Sat | Jun 23, 2018

JSPCA forced to put down 65% of rescued animals

Published:Friday | June 1, 2018 | 12:00 AMBrian Walker/Staff Reporter
Pamela Lawson, managing director of the JSPCA, shows a cat that is up for adoption but says that cats are the hardest animals to be adopted.

The Jamaica Society for the Prevention of Cruelty to Animals (JSPCA) says that it is forced to humanely end the lives of over 65 per cent of its intake due to health reasons and a lack of resources.

"We are going over 7,000 animals that are coming in - cats, dogs, puppies, kittens - per annum. Some years are worse, some years are better.
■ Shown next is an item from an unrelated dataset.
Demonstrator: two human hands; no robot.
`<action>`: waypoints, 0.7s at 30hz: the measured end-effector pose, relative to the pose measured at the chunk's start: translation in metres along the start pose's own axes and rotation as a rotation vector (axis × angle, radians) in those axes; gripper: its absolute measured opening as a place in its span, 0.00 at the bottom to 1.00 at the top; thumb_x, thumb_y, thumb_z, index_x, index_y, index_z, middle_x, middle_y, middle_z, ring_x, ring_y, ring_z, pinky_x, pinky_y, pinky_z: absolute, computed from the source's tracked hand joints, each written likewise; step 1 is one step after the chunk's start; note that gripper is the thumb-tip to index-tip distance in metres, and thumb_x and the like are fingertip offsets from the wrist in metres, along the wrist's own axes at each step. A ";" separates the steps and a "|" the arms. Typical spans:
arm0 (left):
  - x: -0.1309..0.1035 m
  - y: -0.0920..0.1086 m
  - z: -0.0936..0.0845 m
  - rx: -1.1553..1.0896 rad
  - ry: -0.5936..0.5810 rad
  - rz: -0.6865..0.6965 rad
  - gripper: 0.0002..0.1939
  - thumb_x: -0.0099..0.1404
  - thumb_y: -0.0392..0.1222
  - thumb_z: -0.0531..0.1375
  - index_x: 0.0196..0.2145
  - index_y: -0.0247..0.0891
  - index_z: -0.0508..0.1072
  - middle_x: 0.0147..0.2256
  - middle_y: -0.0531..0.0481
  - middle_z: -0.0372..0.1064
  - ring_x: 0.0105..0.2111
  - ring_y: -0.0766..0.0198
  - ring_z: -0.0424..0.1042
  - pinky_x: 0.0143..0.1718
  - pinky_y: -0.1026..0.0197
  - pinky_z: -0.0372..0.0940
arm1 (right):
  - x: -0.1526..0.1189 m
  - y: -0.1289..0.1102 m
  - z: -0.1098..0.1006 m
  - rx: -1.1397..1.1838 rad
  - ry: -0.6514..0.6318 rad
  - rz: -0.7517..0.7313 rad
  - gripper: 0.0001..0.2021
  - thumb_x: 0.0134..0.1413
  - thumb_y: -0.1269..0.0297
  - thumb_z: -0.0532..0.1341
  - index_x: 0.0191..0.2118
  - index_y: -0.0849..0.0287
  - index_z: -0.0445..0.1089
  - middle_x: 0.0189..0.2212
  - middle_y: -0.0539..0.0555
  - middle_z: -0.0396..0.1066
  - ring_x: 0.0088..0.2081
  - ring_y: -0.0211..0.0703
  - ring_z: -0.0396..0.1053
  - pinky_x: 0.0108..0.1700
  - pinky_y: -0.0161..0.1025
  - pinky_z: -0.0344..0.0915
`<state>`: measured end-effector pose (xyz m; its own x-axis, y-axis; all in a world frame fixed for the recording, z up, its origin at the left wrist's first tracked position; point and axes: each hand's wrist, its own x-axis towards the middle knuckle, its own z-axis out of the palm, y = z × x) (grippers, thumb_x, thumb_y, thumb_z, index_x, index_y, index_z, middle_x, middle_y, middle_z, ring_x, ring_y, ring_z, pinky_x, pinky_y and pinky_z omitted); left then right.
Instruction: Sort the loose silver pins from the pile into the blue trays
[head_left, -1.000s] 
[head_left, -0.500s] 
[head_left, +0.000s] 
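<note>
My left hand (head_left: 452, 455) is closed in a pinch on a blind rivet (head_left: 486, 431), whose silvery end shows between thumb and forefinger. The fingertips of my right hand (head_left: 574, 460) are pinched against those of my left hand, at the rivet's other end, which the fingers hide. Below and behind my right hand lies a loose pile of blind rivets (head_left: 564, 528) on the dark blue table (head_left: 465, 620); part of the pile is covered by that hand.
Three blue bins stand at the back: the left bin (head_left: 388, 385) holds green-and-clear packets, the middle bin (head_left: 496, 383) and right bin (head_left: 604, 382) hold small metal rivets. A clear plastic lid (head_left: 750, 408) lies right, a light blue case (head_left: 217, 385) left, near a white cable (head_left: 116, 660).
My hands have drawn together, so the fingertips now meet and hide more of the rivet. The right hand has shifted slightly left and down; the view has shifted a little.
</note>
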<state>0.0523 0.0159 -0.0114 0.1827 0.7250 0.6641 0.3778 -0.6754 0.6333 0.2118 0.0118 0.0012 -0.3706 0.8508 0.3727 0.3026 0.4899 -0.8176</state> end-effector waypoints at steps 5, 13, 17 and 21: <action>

Out of that, we are putting down at least 65 per cent of those animals," reported Pamela Lawson, managing director of the JSPCA.

She indicated that the JSPCA was not pleased with the rate of euthanasia but argued that it was the only option because of insufficient space, the cost of upkeep, and the fact that many animals were not suitable for adoption.
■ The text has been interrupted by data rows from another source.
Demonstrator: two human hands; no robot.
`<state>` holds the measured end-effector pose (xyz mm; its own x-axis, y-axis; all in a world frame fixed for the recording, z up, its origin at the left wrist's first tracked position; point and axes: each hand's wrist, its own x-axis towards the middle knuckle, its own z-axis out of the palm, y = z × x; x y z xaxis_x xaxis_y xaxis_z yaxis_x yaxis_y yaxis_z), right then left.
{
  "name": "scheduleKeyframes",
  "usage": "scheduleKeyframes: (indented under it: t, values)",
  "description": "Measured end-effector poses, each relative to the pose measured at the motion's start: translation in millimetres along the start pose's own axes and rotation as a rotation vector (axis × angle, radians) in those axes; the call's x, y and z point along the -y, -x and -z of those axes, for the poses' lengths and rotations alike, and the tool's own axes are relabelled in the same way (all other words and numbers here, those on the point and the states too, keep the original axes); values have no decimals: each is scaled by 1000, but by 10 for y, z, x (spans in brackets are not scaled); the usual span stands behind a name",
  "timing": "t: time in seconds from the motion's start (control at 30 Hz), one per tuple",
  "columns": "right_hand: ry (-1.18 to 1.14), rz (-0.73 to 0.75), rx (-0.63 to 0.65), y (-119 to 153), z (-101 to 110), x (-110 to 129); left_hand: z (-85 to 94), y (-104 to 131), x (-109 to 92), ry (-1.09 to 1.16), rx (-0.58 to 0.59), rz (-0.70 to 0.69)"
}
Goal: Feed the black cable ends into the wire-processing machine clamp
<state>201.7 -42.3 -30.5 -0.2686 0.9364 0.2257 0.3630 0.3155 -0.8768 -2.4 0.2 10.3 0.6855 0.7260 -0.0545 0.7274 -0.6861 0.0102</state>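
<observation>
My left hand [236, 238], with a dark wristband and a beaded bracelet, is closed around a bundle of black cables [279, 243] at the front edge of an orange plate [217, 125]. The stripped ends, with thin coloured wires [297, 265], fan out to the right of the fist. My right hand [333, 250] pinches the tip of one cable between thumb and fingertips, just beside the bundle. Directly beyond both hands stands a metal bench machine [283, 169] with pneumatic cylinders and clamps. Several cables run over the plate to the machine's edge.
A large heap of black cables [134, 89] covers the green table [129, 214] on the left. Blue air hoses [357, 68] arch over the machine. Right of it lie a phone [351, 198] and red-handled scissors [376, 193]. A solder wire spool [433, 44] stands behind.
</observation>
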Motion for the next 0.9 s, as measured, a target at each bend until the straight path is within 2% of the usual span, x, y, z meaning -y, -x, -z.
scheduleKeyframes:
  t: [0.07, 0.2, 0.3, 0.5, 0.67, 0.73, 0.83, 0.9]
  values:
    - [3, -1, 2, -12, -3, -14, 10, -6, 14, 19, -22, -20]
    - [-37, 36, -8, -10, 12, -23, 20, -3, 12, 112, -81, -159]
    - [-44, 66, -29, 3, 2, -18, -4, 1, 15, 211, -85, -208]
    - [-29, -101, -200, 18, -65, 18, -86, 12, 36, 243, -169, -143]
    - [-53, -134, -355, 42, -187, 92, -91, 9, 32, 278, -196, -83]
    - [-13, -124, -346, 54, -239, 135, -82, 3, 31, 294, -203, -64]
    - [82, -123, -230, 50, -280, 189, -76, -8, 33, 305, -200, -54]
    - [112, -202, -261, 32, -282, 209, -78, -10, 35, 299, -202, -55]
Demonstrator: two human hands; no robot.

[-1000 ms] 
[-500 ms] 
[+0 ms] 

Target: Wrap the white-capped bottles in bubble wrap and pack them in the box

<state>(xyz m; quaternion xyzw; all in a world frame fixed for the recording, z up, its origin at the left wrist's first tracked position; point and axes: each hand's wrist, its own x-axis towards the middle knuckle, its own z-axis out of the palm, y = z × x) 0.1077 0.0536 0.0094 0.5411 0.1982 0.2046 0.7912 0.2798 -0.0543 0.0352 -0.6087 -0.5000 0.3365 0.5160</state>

"If they have good health, no heartworm and TVT (transmissible venereal tumour) - things like that - if they don't fit those criteria, we have to put them down," Lawson said.

According to Lawson, the JSPCA has a good working relationship with government entities such as the Kingston

and St Andrew Municipal Corporation and the National Environment and Planning Agency.

 

Citizens should do more

 

She also made it clear that citizens who wanted stray animals to be rescued had to do more than just call the organisation.

"I don't have time to be running up and down the streets of Kingston, running after a dog. We tell them, 'You have to help us to help you. If you can get them in an environment where they are contained somewhat, I will go there,'" Lawson said.

Veterinarian Dr Lesley Robinson said that curtailing the reproductive capabilities of animals is the way forward, and the JSPCA had been pushing this strategy through the Spay Neuter Jamaica programme.

"We spay and neuter their animals. It's interesting to see that female dogs that are traditionally put on the street, if people know that they are not going to have babies, they will adopt them and take care of them," Robinson said.